By Lisa M. Campbell, Lisa R. Burchi, and James V. Aidala
On July 18, 2017, a panel of three judges at the U.S. Court of Appeals for the Ninth Circuit issued an order denying petitioners’ Pesticide Action Network North America (PANNA) and the Natural Resources Defense Council (NRDC) (Petitioners) Motion for Further Mandamus in the chlorpyrifos proceedings.

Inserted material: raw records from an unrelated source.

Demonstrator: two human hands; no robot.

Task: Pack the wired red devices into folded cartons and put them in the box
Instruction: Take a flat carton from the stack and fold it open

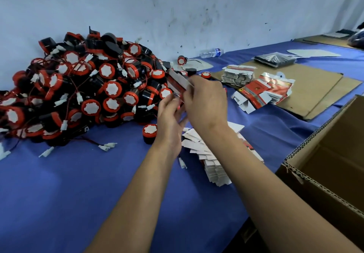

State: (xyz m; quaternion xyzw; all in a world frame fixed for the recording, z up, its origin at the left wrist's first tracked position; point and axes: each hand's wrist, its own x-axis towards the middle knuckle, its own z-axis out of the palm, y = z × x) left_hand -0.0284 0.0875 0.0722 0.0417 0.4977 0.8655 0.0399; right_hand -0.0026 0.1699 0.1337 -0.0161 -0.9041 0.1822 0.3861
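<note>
Where both hands meet, a blurred, half-hidden carton.

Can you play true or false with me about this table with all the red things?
1. Both hands hold one carton. True: the left hand and right hand grip it together.
2. The big pile of red devices lies on the right. False: it is on the left, by the wall.
3. The tablecloth is green. False: it is blue.
4. A water bottle lies on its side near the wall. True.
5. The cardboard box stands at the right edge. True.
</note>
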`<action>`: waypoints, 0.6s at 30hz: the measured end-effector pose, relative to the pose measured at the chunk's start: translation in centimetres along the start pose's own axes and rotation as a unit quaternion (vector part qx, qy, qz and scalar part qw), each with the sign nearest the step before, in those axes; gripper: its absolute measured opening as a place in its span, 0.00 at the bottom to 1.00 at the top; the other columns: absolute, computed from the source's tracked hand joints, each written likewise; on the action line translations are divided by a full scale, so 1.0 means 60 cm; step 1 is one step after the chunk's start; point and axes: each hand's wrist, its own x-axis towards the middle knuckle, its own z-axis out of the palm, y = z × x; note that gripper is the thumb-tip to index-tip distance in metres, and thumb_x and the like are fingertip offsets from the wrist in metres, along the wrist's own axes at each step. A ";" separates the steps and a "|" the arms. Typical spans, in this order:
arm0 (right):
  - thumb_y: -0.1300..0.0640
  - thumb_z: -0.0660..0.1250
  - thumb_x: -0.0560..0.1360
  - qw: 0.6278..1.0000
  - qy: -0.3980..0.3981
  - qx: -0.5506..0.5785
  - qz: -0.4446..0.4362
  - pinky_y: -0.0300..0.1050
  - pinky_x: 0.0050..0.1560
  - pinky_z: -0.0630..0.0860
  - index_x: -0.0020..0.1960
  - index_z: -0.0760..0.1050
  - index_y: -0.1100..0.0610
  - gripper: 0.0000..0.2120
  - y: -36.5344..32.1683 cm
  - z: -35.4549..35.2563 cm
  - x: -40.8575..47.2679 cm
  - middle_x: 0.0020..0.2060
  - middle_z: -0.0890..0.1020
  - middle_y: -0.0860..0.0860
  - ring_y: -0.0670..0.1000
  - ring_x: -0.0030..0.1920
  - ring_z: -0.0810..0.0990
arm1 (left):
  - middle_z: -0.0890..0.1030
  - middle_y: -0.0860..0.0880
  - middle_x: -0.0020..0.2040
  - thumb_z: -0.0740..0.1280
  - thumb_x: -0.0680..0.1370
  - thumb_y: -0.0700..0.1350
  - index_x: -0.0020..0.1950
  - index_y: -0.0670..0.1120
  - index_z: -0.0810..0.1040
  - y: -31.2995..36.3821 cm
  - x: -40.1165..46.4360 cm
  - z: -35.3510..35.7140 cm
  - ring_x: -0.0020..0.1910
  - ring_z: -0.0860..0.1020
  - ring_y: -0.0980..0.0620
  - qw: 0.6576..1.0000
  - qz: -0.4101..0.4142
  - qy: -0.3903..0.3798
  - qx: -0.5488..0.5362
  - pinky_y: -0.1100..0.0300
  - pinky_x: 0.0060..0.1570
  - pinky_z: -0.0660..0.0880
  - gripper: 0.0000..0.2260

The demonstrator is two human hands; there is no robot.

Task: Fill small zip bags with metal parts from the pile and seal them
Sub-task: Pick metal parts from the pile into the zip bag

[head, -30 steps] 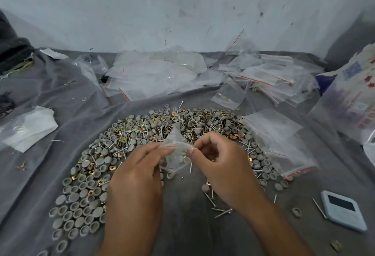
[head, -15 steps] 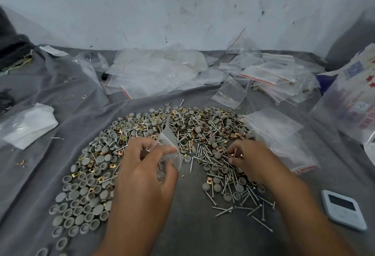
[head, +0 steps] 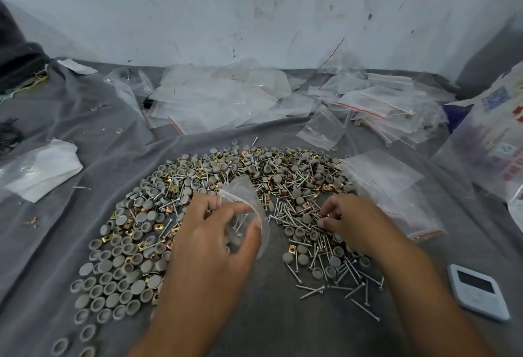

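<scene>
Left hand (head: 215,240) at 7 o'clock, fingers and thumb curled, pinching small zip bag (head: 246,209) above pile (head: 226,186). Right hand (head: 351,220) at 4 o'clock, palm down, fingertips pinching among screws (head: 325,266).

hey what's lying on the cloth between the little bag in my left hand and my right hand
In the head view, loose screws with a few grey caps lie between the zip bag and the right hand.

Grey caps (head: 119,280) and silver screws (head: 351,269) (some brass clips (head: 328,186)) on grey cloth (head: 85,118).
</scene>
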 end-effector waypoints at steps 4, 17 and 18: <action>0.49 0.70 0.79 1.000 0.001 -0.006 -0.008 0.50 0.52 0.79 0.45 0.76 0.44 0.05 -0.004 0.000 0.002 0.44 0.80 0.42 0.44 0.46 0.79 | 0.70 0.62 0.46 0.66 0.75 0.60 0.47 0.63 0.76 -0.007 0.000 -0.001 0.47 0.75 0.60 1.000 -0.011 -0.005 0.005 0.78 0.44 0.66 0.04; 0.47 0.67 0.79 0.906 0.064 0.261 -0.327 0.36 0.36 0.74 0.51 0.81 0.44 0.05 -0.109 -0.018 -0.098 0.41 0.82 0.42 0.45 0.39 0.79 | 0.70 0.61 0.44 0.60 0.71 0.73 0.46 0.59 0.79 -0.012 0.001 0.000 0.40 0.73 0.62 0.997 -0.026 -0.002 0.073 0.64 0.37 0.71 0.20; 0.48 0.69 0.78 0.898 0.097 0.236 -0.359 0.32 0.38 0.73 0.50 0.82 0.46 0.04 -0.123 -0.010 -0.106 0.41 0.81 0.40 0.43 0.40 0.79 | 0.70 0.61 0.44 0.60 0.70 0.73 0.45 0.59 0.77 -0.012 0.000 -0.001 0.40 0.72 0.62 0.996 -0.021 -0.006 0.086 0.64 0.36 0.69 0.20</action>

In that motion, Petitioners asked the court to grant further mandamus relief, asserting that the U.S. Environmental Protection Agency’s (EPA) denial of Petitioners’ petition to revoke all food tolerances and cancel all chlorpyrifos registrations was inadequate because it contained “no new safety findings” and no “final determination as to whether chlorpyifos food tolerances must be revoked.” More information on the motion is available in our blog item Petitioners File Motion for Further Mandamus Relief in Response to EPA’s Order Denying Petition to Ban Chlorpyrifos.
In its order, the panel held that since the prior mandamus proceedings “addressed the timing, not the substance, of EPA’s response,” EPA had “complied with the panel’s previous orders by issuing a ‘final response to the petition.’” The mandamus motion thus was “premature, and its substantive objections to the EPA’s denial must first be made through the administrative process mandated by statute.”
The demand imposed by the court earlier was to make a decision, and EPA met that deadline with its denial. This is a significant win for industry, but is far from the end of this debate, which will continue in a number of different forums. More information on the proceedings is available on our blog under key word chlorpyrifos.
By Lisa R. Burchi, Timothy D. Backstrom, and James V. Aidala
On June 30, 2017, the U.S. Court of Appeals for the D.C. Circuit issued its opinion in Center for Biological Diversity (CBD), et al. v. U.S. Environmental Protection Agency (EPA), Case No. 14-1036, resolving jurisdictional and substantive issues following complaints alleging that EPA violated Section 7(a)(2) of the Endangered Species Act (ESA) by failing to make an effects determination or to consult with the U.S. Fish and Wildlife Service (FWS) or the National Marine Fisheries Service (NMFS) before registering cyantraniliprole (CTP) under the Federal Insecticide, Fungicide, and Rodenticide Act (FIFRA).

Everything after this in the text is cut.